Check each line of the listing for the string "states". Copy those where it appears.

Top of INPUT

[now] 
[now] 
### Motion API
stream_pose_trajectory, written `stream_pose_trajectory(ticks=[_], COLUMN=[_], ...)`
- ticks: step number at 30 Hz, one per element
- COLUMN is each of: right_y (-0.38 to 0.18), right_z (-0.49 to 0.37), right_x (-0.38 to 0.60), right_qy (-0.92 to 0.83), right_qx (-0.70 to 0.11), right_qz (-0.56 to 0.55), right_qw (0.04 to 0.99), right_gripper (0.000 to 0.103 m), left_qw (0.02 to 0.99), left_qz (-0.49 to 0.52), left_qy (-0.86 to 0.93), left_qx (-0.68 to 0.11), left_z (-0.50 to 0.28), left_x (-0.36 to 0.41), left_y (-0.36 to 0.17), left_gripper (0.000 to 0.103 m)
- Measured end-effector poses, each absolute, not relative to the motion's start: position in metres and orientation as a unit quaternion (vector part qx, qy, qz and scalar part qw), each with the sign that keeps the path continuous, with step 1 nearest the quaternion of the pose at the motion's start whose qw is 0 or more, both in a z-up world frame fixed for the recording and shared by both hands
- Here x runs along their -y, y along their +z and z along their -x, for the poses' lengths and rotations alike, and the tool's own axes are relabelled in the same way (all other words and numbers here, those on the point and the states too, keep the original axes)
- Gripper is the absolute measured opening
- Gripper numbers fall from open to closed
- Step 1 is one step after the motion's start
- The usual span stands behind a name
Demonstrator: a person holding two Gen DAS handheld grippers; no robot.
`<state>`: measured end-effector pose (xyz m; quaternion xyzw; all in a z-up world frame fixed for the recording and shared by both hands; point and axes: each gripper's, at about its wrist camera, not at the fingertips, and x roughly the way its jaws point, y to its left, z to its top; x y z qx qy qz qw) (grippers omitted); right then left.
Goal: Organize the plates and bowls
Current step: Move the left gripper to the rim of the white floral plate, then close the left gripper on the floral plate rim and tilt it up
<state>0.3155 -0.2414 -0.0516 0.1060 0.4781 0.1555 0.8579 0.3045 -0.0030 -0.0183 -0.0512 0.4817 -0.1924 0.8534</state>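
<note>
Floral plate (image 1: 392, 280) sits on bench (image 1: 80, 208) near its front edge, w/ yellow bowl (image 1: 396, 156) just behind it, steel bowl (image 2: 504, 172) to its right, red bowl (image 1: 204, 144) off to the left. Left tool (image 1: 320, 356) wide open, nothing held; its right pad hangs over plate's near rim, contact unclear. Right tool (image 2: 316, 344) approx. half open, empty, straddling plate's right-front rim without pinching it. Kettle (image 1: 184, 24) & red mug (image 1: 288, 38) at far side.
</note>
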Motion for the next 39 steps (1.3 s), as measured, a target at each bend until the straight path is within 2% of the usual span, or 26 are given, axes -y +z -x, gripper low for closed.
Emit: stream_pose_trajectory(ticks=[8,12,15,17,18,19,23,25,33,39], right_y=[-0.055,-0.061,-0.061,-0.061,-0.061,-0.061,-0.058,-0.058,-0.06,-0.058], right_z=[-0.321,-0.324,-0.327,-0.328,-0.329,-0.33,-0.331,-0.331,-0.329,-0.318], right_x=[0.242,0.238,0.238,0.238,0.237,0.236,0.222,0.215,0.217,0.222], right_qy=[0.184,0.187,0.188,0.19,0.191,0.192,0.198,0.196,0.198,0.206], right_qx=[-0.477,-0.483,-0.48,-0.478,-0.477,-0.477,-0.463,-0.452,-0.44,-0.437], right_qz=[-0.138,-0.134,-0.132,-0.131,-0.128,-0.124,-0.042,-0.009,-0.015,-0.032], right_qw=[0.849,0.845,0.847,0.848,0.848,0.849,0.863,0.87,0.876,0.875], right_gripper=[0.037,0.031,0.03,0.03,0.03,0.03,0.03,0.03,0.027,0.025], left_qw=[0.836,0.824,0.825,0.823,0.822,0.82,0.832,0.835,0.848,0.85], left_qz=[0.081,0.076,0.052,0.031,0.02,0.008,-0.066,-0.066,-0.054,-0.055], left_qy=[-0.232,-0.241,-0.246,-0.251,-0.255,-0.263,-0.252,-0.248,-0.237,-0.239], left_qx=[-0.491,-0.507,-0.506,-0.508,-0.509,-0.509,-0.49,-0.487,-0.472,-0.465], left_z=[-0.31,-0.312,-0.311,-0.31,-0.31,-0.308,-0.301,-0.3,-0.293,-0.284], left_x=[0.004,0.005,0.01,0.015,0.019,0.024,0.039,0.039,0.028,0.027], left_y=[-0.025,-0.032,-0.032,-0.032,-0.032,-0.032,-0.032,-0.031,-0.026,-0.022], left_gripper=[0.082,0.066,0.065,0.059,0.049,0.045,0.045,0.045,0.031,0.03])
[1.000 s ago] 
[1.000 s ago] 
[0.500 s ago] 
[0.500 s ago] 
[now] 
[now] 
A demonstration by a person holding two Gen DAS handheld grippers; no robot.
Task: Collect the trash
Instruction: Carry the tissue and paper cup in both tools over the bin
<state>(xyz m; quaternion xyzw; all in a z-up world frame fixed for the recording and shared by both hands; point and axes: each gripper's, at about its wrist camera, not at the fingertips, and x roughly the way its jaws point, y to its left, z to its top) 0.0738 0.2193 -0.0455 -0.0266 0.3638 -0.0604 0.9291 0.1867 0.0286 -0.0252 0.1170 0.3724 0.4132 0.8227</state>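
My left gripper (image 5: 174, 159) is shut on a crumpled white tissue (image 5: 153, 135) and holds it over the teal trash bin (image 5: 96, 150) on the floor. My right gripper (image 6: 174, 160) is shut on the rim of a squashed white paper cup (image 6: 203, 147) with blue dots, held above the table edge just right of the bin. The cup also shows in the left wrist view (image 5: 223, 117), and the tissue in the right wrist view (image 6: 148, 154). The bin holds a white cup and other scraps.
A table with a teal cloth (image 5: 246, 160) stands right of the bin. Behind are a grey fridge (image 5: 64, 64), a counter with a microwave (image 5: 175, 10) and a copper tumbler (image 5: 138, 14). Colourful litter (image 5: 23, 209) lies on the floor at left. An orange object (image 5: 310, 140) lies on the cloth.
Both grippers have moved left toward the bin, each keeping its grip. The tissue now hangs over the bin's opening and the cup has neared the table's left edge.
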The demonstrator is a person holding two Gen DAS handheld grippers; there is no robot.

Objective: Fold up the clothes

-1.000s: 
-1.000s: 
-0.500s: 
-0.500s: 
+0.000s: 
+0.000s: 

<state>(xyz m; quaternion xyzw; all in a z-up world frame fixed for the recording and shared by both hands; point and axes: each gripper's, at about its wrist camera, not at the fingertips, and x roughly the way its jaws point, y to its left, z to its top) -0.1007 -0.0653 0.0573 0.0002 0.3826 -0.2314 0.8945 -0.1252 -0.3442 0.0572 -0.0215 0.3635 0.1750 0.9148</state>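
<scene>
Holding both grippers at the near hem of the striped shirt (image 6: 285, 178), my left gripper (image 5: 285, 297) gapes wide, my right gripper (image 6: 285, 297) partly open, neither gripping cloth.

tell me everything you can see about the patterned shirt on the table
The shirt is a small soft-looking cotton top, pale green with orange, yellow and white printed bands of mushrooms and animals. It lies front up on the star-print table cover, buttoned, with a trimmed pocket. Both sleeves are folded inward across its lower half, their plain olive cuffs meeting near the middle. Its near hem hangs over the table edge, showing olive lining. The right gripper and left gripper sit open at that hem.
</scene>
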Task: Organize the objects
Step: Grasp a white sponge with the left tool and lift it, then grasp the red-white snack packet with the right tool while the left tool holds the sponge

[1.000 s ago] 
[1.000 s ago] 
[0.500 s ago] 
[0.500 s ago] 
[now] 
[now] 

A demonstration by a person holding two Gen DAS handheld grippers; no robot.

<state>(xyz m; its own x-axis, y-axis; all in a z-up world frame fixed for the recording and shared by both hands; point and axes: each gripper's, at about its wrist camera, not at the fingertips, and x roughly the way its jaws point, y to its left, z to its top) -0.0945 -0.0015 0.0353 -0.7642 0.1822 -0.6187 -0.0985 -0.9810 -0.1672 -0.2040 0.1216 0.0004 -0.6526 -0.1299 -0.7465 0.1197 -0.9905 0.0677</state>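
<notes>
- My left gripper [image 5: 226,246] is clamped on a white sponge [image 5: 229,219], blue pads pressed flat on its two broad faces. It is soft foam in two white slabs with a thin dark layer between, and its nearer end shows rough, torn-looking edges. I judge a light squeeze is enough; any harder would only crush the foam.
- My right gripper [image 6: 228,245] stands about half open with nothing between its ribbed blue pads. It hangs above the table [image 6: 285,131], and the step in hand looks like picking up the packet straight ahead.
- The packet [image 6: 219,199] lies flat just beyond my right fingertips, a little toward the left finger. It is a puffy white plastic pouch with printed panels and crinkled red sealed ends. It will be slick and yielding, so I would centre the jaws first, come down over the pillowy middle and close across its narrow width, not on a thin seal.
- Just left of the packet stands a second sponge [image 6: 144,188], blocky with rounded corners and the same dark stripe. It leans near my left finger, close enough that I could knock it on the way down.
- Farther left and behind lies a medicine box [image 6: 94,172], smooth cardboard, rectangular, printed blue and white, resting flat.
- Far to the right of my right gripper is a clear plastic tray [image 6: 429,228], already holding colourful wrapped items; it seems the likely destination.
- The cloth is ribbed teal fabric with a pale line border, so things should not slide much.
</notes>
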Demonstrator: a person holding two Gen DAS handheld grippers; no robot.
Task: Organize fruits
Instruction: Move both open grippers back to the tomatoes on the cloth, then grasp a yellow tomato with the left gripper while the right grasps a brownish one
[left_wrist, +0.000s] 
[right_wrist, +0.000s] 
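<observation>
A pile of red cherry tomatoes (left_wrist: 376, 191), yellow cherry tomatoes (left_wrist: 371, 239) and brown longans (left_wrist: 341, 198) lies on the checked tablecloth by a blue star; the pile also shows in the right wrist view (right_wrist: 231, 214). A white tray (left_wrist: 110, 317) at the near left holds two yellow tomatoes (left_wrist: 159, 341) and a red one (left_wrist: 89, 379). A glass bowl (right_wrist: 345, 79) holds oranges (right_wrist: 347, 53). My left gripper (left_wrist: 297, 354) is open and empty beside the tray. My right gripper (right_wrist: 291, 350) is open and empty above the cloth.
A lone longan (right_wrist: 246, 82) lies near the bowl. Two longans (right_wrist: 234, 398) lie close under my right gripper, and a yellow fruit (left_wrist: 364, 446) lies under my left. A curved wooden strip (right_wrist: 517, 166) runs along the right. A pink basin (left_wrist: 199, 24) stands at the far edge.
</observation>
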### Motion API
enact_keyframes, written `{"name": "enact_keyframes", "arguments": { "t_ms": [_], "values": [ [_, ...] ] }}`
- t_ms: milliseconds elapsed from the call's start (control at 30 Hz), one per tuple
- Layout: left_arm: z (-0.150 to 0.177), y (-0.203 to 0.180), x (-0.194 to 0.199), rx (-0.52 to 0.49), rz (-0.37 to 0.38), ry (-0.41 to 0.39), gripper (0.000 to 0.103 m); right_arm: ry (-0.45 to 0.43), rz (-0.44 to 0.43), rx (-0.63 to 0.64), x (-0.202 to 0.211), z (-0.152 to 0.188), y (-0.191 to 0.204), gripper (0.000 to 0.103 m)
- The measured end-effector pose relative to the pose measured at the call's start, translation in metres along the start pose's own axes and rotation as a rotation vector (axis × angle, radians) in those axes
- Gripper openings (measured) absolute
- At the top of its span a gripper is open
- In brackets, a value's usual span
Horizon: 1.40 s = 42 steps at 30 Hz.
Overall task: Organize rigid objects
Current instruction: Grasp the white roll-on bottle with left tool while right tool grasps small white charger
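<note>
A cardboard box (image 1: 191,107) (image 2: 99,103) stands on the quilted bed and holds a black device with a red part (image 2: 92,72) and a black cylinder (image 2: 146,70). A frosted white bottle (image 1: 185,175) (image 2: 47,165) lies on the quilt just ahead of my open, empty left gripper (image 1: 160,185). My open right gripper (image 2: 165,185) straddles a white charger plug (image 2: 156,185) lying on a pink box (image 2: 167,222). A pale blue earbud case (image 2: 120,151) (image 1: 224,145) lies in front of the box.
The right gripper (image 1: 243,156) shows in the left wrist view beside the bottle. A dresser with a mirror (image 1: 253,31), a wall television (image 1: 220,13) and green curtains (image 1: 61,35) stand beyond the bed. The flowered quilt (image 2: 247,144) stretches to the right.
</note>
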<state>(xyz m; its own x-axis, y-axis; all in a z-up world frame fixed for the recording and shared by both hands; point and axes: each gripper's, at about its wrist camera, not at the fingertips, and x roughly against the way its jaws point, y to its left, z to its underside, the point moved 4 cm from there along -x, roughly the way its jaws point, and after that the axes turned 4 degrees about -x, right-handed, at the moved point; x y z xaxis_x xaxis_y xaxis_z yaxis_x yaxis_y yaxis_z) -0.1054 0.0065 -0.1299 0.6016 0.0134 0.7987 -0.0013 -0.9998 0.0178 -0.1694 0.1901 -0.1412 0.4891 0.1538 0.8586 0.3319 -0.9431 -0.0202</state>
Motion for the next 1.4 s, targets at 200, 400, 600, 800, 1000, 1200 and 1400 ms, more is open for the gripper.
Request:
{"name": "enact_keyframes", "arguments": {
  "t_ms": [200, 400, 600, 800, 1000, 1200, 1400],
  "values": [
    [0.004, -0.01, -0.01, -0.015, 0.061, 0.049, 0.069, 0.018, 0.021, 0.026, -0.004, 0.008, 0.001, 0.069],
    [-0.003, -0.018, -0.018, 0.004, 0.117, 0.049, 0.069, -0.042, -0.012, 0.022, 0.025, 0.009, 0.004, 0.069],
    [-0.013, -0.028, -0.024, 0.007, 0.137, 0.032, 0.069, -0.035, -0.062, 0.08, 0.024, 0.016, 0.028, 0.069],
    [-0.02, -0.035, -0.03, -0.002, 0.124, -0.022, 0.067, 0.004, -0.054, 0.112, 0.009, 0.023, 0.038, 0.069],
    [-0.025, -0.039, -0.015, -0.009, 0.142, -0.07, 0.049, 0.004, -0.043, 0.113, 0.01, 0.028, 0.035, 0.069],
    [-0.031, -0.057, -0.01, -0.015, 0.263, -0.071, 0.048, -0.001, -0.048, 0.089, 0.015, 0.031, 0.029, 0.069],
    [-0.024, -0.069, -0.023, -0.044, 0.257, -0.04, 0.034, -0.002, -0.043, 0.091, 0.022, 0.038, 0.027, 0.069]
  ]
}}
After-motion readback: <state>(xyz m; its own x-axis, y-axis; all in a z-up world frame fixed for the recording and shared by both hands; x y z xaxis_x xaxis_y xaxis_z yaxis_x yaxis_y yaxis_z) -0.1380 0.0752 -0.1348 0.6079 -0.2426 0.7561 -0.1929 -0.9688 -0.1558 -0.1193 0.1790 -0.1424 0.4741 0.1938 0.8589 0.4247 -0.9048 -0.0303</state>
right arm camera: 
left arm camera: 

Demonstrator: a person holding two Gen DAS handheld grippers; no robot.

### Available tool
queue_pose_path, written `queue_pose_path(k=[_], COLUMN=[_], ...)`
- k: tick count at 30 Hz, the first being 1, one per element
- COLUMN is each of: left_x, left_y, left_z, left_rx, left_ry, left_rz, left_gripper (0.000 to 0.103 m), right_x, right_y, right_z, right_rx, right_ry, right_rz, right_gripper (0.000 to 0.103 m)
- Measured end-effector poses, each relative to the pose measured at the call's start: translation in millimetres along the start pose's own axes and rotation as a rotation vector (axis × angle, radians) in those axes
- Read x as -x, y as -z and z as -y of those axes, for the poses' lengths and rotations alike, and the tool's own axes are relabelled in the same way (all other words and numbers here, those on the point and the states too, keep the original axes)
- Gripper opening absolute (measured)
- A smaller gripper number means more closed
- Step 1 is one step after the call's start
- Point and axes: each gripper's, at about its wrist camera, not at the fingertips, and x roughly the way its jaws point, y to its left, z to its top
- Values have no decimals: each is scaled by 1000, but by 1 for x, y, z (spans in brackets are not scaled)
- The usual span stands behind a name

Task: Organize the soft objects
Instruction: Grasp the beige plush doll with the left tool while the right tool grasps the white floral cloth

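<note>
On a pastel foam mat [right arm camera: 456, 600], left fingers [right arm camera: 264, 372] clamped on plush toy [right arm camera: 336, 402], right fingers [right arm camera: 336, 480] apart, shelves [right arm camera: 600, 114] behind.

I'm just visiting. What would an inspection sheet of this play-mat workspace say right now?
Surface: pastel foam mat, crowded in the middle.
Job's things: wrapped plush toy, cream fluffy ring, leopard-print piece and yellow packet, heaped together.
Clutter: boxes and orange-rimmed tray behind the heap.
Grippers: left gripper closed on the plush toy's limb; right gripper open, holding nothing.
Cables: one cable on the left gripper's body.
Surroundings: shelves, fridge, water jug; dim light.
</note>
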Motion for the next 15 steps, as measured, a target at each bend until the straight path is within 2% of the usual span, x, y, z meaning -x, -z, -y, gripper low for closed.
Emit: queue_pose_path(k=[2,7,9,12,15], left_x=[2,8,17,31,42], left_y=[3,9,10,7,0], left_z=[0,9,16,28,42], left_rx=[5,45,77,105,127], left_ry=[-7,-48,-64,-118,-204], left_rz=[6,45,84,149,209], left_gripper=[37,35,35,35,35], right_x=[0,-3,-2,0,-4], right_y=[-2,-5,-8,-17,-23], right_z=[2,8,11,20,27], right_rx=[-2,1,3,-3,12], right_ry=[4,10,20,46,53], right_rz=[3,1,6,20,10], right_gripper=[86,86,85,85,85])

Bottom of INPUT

RESULT FOR THIS TASK:
- Here x runs along their -y, y along their +z and z along their -x, for the poses' lengths and rotations alike, and the tool's own axes are relabelled in the same way (all other words and numbers here, those on the point and the states too, keep the original axes)
- Read x as -x, y as -z and z as -y of those axes, for the poses' lengths and rotations alike, and the tool's own axes are relabelled in the same way (all other words and numbers here, those on the point and the states too, keep the original axes)

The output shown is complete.